The only way I can think of is break down content by word count and/or creating a complex set of search rules to give one content priority over another. This might be more trouble than what it's worth, but I was wondering if anybody knows a way or product out there that would be able to help me.
To further support Ivans answer above Lucene is the way to go. You haven't mentioned what platform you're on so I'll point out that you can use a .NET port of this too.
If you do use Lucene there is a very good book from Manning on the subject which I recommend you look at.
When it comes to populating your index, you have a couple of choices. For starters you can just dump all of your text into the index and allow the engine to just search on it. However, I'd recommend adding fixed fields to your index which will allow you to support things such as partitioned searches or searches against those fields only.
To explain, lets say you have a field for the website.
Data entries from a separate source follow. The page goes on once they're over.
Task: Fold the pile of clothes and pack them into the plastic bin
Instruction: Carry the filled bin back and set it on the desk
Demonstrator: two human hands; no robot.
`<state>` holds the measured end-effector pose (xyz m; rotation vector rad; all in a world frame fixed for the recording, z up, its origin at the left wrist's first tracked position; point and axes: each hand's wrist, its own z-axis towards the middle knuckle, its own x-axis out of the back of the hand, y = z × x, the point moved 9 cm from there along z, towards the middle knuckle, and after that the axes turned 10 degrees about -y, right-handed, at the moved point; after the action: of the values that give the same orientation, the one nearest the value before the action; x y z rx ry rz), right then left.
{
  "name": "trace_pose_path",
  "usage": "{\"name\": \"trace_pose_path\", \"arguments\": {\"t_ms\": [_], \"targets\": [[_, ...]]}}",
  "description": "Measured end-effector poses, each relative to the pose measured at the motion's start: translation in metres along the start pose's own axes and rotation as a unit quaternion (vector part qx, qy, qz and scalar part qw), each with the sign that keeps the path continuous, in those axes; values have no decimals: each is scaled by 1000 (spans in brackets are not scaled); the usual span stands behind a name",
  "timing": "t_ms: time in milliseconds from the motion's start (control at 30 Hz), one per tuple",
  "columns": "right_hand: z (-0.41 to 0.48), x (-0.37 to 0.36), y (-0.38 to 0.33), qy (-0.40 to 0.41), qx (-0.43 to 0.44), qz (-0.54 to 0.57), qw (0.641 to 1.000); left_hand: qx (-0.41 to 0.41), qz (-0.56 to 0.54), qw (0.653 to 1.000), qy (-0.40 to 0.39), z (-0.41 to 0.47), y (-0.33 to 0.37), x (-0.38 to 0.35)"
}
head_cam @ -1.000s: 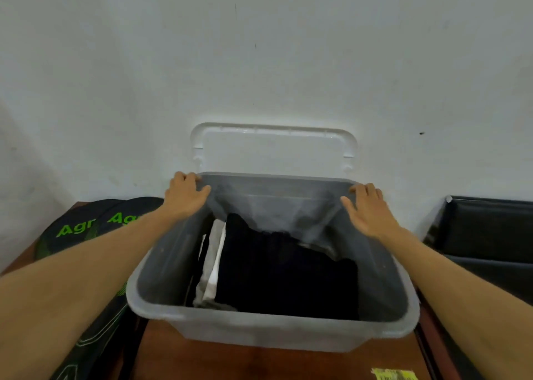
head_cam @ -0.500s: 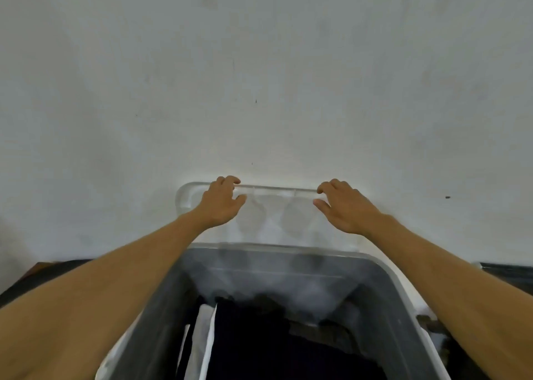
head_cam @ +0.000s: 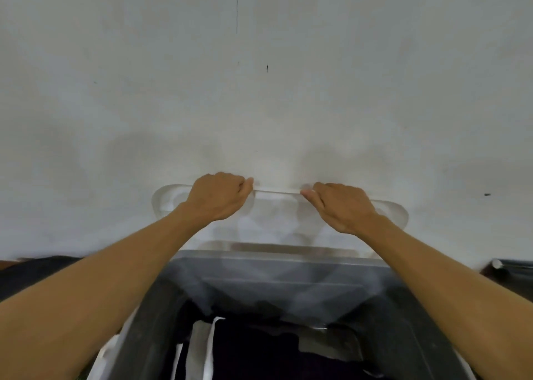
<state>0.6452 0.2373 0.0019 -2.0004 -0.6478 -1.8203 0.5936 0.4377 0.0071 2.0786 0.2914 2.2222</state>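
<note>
status: packing looks done. step in hand judged to be fitting the lid.

bin (head_cam: pixel 150 322): grey translucent, centre-near, top open. clothes (head_cam: pixel 259 353): folded, mostly dark w/ white and grey pieces, inside the bin and below the rim so far as seen. near part of bin out of frame.

lid (head_cam: pixel 277 209): clear plastic, stands on edge behind the bin's far rim, against the wall (head_cam: pixel 259 91). long axis runs left-right, parallel to that rim. lower edge hidden by the rim; cannot tell what it rests on.

left hand (head_cam: pixel 219 196): on lid's top edge, left of centre, fingers curled over the far side, gripping the lid.
right hand (head_cam: pixel 343 206): same edge, right of centre, fingers curled over, thumb laid along the edge toward centre, gripping the lid.
short gap between the hands at mid-edge; both well in from the lid's corners.

key relation: lid lies far of and above the bin opening. hands placed about evenly, neither nearer. judged next move: lift clear of wall, tip top edge toward near side, lay flat on rim, axis kept left-right.

risk (judgement): grip near centre gives little control of the ends. lid may flex or skew, and a corner could catch the far rim.

other: dark object (head_cam: pixel 34 273) left of bin, black item (head_cam: pixel 516 267) right of bin, both unidentified.
</note>
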Motion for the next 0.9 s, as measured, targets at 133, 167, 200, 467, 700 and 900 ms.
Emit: {"name": "trace_pose_path", "arguments": {"t_ms": [133,167,200,467,700,900], "targets": [[-23,6,-2,-15,10,27,999,-5,-7,1000,-15,-24,11,11],[-33,14,-4,-5,10,26,1000,-9,-4,1000,-10,-33,18,19],[-45,20,-7,5,14,22,1000,-15,-2,1000,-8,-44,23,26],[-146,73,1,92,17,-12,996,-102,-49,991,-67,-117,72,70],[-208,64,-8,101,65,-15,993,-152,-59,986,-37,-176,92,70],[-263,24,-22,48,84,6,995,-82,-84,988,-102,-227,96,48]]}}
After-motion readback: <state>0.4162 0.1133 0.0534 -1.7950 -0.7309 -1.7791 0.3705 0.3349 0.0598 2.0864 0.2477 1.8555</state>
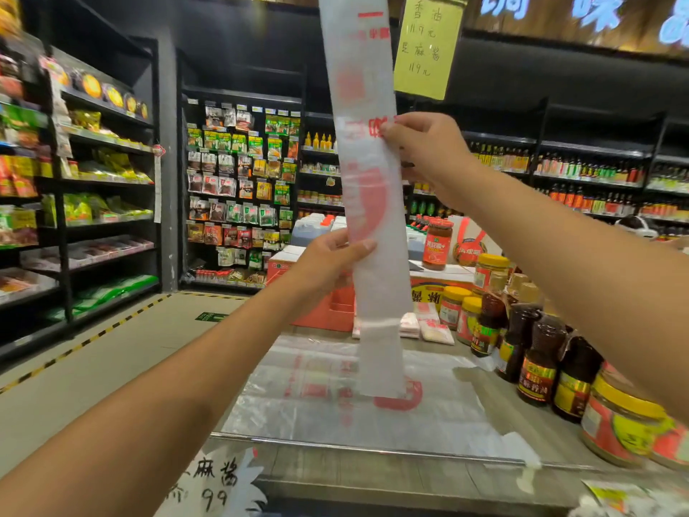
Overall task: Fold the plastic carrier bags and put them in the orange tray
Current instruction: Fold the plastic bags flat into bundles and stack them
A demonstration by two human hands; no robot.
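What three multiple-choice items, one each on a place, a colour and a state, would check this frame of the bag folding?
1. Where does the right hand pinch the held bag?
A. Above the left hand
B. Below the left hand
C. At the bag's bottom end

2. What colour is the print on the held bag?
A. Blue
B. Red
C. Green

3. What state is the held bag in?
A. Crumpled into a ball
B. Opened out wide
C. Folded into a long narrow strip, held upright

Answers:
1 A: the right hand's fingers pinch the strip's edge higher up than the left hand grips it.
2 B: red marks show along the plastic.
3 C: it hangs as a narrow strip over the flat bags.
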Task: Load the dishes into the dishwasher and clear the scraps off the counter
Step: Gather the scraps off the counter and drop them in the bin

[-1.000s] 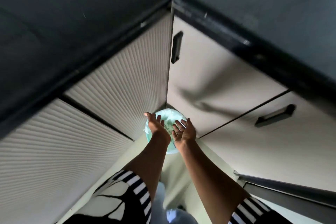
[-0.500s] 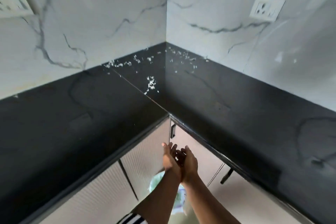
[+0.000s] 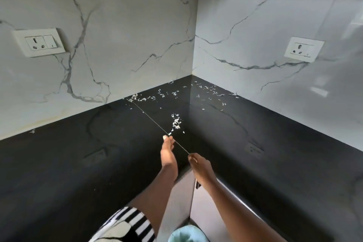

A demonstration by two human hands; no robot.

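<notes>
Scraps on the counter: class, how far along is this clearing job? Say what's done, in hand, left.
Done: the near counter carries only specks. In hand: the left hand reaches for the nearest scraps, with the right hand at the counter edge. Left: the corner scraps and the wall scraps.

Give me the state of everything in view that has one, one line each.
Scraps: scattered on the counter, uncollected.
Left hand: fingers straight, tips by the nearest scraps.
Right hand: loosely curled at the counter edge, nothing seen in it.
Left socket: nothing plugged in.
Right socket: nothing plugged in.
Cabinet doors: shut.
</notes>
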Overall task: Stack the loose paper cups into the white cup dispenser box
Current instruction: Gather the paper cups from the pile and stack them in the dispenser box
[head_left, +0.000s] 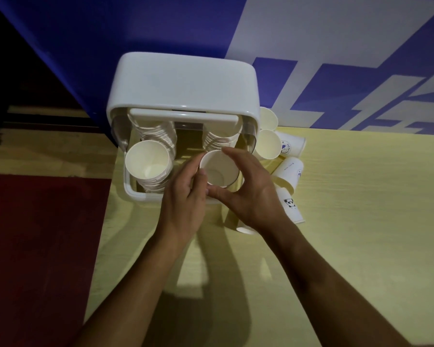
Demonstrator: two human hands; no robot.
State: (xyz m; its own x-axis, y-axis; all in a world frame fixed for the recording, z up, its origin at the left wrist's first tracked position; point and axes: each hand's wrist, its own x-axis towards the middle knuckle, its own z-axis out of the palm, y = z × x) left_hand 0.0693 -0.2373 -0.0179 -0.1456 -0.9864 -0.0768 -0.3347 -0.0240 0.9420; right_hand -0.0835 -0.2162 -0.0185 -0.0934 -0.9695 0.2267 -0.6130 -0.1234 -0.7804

Then you can partition your index by restricting the index search to those documents that have that website in that field.
The other process is to extract points of interest from your document and allow searches on those without searching the entire index entry. Your mileage may vary with this as the lucene engine is very well written so it may simply allow you to collect your searches into more logical units which helps you with your solution.
I've done this myself and it helps when answering management questions about what exactly is searched and indexed.
HTH!
If you're using MS SQL Server then the full text search can return a ranking for you. I haven't used it, so you'll need to check the documentation or online for specifics.